Но, могут спросить, не содержится ли в этом понимании умаления ценности книги? Ведь в сущности читатель требует от переводчика «настоящего», а не преломленного автора. И действительно, стоит где бы то ни было появиться оригинальному, колоритному, одним словом – художественному переводу, как тотчас же выступает на сцену критик с заявлением, что переводчик дал нам своего собственного, а не «настоящего» автора. А настоящий автор – если спросить критика, – получится, если провести подлинник через механический аппарат словаря и грамматики… Нет плачевнее ошибки: никогда безжизненное не будет передачей жизни. Субъективизм в художественном переводе неизбежен; его же право на внимание читателей стоит в прямой пропорции с интересностью самого «субъекта».
В сущности, называя перевод Иннокентия Федоровича художественным, мы этим самым называем его субъективным; в чем оправдание этого субъективизма – на это я намекнул только что. Душа у переводчика – тонкая, изящная, нежная; кто читал хотя бы его «Книгу отражений», всецело посвященную эстетической критике произведений новой русской литературы, тот знает, что он всего менее – узкий специалист. Сам художник формы в широком и глубоком значении этого слова, он и у других любит и ценит изысканность; ему дорог оттенок, дорога прихотливость, запечатленная печатью живой, желающей и выбирающей души. Стоит ли после этого говорить, насколько интересно «отражение» в этой душе такого нюансированного и прихотливого поэта, как Еврипид? Но в чем же тогда задача критики? Я не могу критиковать Еврипида Иннокентия Федоровича иначе, чем противопоставляя ему того, который отразился в моей собственной душе: то есть, разумеется, такого же субъективного. Это – условие неизбежное, lex operis. Но в данном случае оно вместе с тем и выгодно; кто бы из нас ни был прав – несомненно, что концепция Иннокентия Федоровича будет наилучшим образом оттенена благодаря такому сопоставлению или противопоставлению, а это и есть задача настоящей статьи.

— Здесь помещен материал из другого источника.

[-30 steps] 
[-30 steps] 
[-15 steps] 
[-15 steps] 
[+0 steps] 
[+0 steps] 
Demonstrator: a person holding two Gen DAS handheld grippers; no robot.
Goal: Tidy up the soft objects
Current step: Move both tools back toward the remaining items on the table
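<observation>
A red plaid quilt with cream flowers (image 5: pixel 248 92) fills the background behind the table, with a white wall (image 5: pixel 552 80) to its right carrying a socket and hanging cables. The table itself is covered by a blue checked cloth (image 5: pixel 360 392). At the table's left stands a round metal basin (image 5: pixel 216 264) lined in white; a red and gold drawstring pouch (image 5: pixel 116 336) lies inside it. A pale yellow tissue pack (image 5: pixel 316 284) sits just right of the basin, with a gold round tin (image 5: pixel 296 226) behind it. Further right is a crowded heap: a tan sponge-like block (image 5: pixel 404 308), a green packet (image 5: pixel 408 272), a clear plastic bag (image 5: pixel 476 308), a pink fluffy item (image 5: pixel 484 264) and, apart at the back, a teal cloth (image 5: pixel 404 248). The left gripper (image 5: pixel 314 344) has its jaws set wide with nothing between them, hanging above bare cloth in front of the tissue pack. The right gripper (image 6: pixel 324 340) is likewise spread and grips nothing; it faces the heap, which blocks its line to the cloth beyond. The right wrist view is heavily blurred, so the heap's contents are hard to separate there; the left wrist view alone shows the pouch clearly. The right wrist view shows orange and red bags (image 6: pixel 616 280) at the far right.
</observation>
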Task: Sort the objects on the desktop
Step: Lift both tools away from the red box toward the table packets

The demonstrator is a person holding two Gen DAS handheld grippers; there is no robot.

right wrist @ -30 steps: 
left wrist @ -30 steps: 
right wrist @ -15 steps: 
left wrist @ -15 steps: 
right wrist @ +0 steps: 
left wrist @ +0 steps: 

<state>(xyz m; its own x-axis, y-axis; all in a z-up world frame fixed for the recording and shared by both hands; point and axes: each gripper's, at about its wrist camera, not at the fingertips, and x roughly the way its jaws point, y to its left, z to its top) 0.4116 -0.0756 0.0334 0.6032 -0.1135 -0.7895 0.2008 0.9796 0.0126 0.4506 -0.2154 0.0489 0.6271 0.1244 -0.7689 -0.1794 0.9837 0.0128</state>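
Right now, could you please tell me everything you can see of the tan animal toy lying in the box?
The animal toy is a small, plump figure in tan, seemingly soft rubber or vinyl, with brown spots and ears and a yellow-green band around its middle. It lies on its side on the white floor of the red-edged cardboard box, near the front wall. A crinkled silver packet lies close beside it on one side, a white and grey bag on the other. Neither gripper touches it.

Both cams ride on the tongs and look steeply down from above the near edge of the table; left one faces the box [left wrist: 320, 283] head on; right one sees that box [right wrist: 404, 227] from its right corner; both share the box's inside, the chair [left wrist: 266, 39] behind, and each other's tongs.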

Сначала, однако, несколько слов о самом переводе в тесном смысле слова. Я назвал его художественным; это не значит, однако, что строгий к требованиям формы читатель нигде не встретит пищи для критики. Наш переводчик – художник, да, но художник прихотливый и нетерпеливый, повинующийся своему настроению, творящий неравномерно, сообразно с чередованием прилива и отлива вдохновения – и это чередование оставило свои следы на самом переводе. Кроме того, на нем сказалось также, думается мне, влияние одной иллюзии, которой переводчики часто бывают подвержены: творя в полном, интимнейшем знакомстве с подлинником, они нередко бывают склонны допускать такие обороты, которые именно при этом знакомстве непосредственно понятны и поэтому остаются темными для неподготовленного читателя. Есть, затем, и такие места, относительно которых критик как филолог мог бы поспорить с переводчиком. Но, конечно, не о них буду я говорить в этой статье, да и вообще не об особенностях перевода как такового: о нем достаточно сказанного, с прибавлением, что при всем том перевод Иннокентия Федоровича остается переводом художественным и занимает очень почетное место в русской переводной литературе. Спешим перейти от частностей к целому – к отражению Еврипида в душе переводчика.
Впрочем, и это целое может быть постигнуто лишь в частностях; к тому же последние далеко не все еще налицо. Но дело не в числе; среди переведенных трагедий находятся такие замечательные, такие характерные для гения Еврипида, как «Алкеста» и «Медея». В то же время они – наиболее ранние из сохранившихся и в книге помещены первыми; естественно, что и в объяснительных к ним статьях переводчику пришлось особенно часто касаться принципиальных вопросов. Последуем же за ним в эту вечно живую, вечно интересную область.
Но тут мы с первых же шагов встречаем заставу. «Ценность поэтического объективирования и даже его психологическая правда, – говорит Иннокентий Федорович, – еще очень сомнительны. Красота поэзии заключается прежде всего в свободном и широком проявлении поэтической индивидуальности, и узы натуралистической школы нисколько не менее стеснительны и условны, чем какие-нибудь наивные единства Пьера Корнеля». С последним отрицательным суждением я не прочь согласиться; но положительное? Так и видно, что его дает поэт и немножко, думается мне, pro domo sua. Читатель же скажет: это – не решение вопроса, а лишь отсрочка решения. В «Гамлете» свободно и широко проявляется поэтическая индивидуальность его автора; но, право же, в «Петухе» нашего общего знакомого Ивана Ивановича она проявляется ничуть не хуже. Почему же мы первого славим, а второго нет? Очевидно, потому, что ценность обеих индивидуальностей неодинакова. Итак, спор переносится только на другую почву. Мы выпустили птичку из клетки в комнату; сомневаюсь, чтобы здесь было легче ее поймать.